エルガー交響曲第1番にまつわるエピソード
その1
尾高忠明はエルガー交響曲第1番の演奏回数が世界一多いそうである。。
個人的にエルガーの1番の生演奏の中でも最高の一番が、かつて尾高氏がBBCウエールズ響を率いての来日公演をサントリーホールでやった時である。
あれから何度も尾高氏の演奏する同曲を耳する機会があった。聴くたびに変化があったりする。
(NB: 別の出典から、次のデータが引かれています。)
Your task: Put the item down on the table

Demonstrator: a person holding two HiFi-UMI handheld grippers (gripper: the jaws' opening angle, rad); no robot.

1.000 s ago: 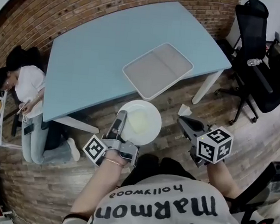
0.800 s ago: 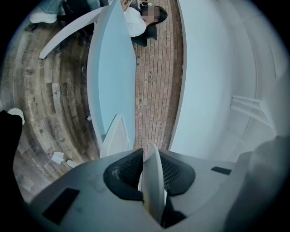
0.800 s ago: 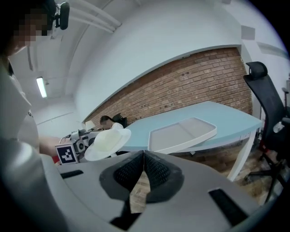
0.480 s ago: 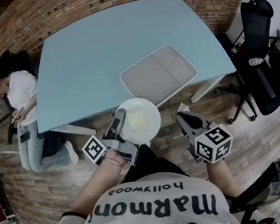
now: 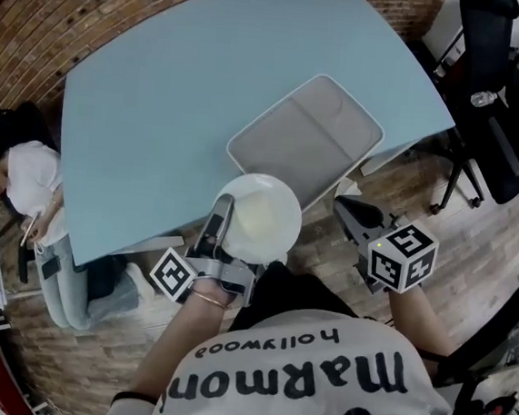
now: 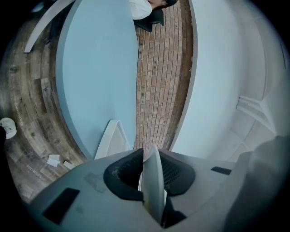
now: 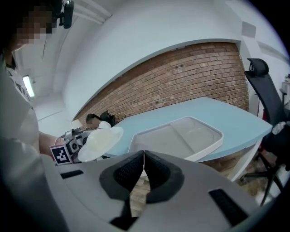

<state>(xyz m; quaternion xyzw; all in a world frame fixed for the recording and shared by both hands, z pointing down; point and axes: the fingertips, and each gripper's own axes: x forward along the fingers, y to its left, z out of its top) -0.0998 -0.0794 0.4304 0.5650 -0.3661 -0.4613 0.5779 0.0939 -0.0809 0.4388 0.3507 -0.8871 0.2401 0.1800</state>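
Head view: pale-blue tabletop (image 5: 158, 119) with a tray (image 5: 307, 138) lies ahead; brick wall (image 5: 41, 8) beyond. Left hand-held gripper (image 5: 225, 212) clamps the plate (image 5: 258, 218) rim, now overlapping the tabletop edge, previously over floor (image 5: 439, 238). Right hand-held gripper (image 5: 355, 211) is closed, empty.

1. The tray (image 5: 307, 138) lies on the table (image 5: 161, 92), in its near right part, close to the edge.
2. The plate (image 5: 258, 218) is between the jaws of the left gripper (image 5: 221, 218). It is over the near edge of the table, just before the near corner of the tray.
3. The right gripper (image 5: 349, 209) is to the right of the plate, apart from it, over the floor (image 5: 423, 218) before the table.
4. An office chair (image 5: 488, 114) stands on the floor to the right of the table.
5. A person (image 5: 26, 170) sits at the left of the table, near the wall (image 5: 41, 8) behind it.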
ある時、楽屋での雑談でそういうお話を尾高氏にしてみると、やはり本人もそのことは意識しているとのことだった。初めてこの曲を振った時、BBCウエールズ時代、そして札響との演奏、尾高本人の中でも格段に進歩を遂げているのである。「私もこの曲を演奏しながら成長しています」「あの頃とは解釈もだいぶ変わってきました」
尾高氏とお話してて印象深かったのは、英国のオケはこの曲を演奏しながらよく楽員が演奏中に涙を流すのをよく見かけるそうだ。その気持ちとてもわかるのだ。それほど素晴らしい作品だから。
その2
サー・コリン・デイヴィスがこれを演奏する時、オケの最後列に打楽器奏者が配置され、その前に金管楽器奏者が配される。その金管楽器奏者の背後にプラスチック製の防音壁が設置されるのをご存知だろうか?たぶんほとんど知られていないし、このことに気づいている人はごくわずかだろう。もしデイヴィスのこの曲の実演を聴く機会があったら確かめて見て欲しい。
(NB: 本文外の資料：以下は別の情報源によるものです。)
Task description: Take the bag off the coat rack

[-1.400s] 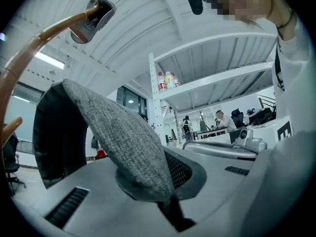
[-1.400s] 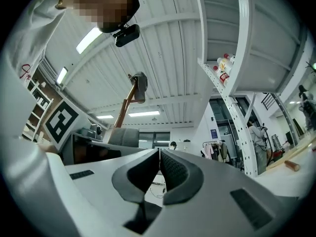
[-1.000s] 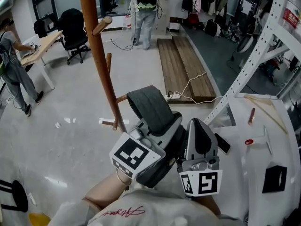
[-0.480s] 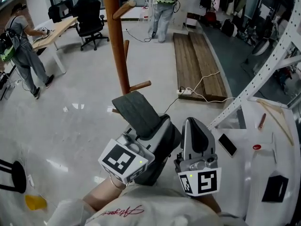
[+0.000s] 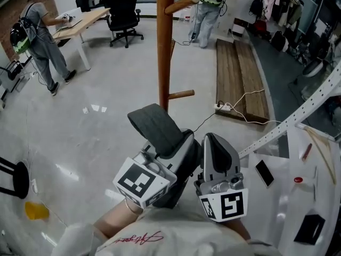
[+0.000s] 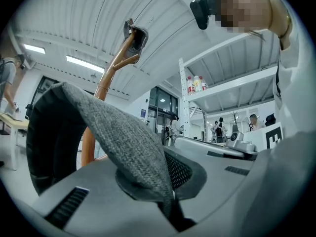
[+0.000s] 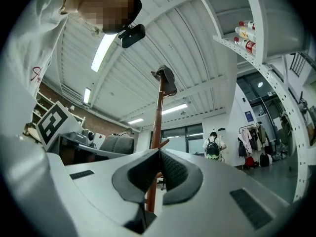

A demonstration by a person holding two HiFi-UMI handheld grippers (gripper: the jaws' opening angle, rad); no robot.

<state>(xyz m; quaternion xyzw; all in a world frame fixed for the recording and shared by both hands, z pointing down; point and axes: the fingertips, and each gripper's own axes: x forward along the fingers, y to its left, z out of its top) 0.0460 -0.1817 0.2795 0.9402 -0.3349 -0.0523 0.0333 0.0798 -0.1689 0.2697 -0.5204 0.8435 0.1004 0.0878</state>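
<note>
Left tool (image 6: 168,184) clamped tight on grey bag strap (image 6: 116,132). The strap loops up and left from its tips. Right tool (image 7: 159,164) sits just beside it, jaws together, empty. Both are level, tips pointing forward. Coat rack (image 5: 164,52) stands beyond, apart from the strap.

I can read no word or number here. The red stitched script (image 5: 136,240) on my shirt (image 5: 176,233) is too blurred to spell out. The cubes on my left gripper (image 5: 185,138) and right gripper (image 5: 213,138) carry only black-and-white square patterns, no letters. The bottles (image 7: 245,33) on the white rack (image 7: 259,19) have red labels, too small to read. A small blue sign (image 7: 248,116) farther off is likewise illegible.
</note>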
なぜか?打楽器の音がもの凄いのだ。金管楽器奏者の鼓膜が破れるのを防ぐためなのだ。
特にスケルツォ。実際に聴いてもらえばその凄さがわるはず。CDでも十分に確認できる。特にロンドン響とのライブやバイエルンでのライブ盤がすごい。この部分を聞けばサー・コリンの演奏だと一発でわかるくらいである。
その3
この作品は、左右両翼のオケ編成で演奏されるべきである。
なぜか?
この曲は左右に分かれた第1と第2ヴァイオリン奏者が掛け合いをする場面が多い。
つまり右側のヴァイオリンの音がそのまま左側に受け継がれて、次にはその逆があったりと、
それを楽しむのはこの曲の醍醐味の一つである。
この効果を出すためには、俗にストコフスキーシフトと呼ばれるオケ編成ではダメなのである。
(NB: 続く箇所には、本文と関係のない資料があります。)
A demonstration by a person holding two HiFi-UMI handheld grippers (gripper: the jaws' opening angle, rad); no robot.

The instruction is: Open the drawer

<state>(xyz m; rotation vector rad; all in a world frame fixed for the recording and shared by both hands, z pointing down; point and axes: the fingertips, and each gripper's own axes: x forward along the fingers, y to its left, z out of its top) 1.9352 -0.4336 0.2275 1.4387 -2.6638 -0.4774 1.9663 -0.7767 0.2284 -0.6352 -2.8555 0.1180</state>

けっこう、オケの配置を気にしないで演奏してしまうケースが多いが非常に残念なことである。
エルガーはこの効果を期待してこの曲を書いたのであるから。
またこの曲を演奏したことのある人は知っていると思うが、スコアには「LastDeskOnly」と書かれている部分がある。
練習番号48番あたりのことである。
つまり、例えばヴァイオリン奏者の最後の列の人だけがモットー主題演奏しなさい・・・という指示である。
ここも音量のバランスを指揮者が意識しないと、重要なモットー主題が聞こえなくなってしまう。
エルガーのこの曲にはこういう仕掛けがけっこう多いのである。
それを知った上でこの曲を鑑賞するとより楽しく聴くことができるであろう。
その4
交響曲第1番は映画「グレイストーク」(1984)のオープニングでエルガーの交響曲第1番が使われてる。
非常に印象的で効果的な印象である。
エルガーの曲は色々な映画などで頻繁に使用されることがあるが、数ある中でも最も印象的な使用例の一つであろう。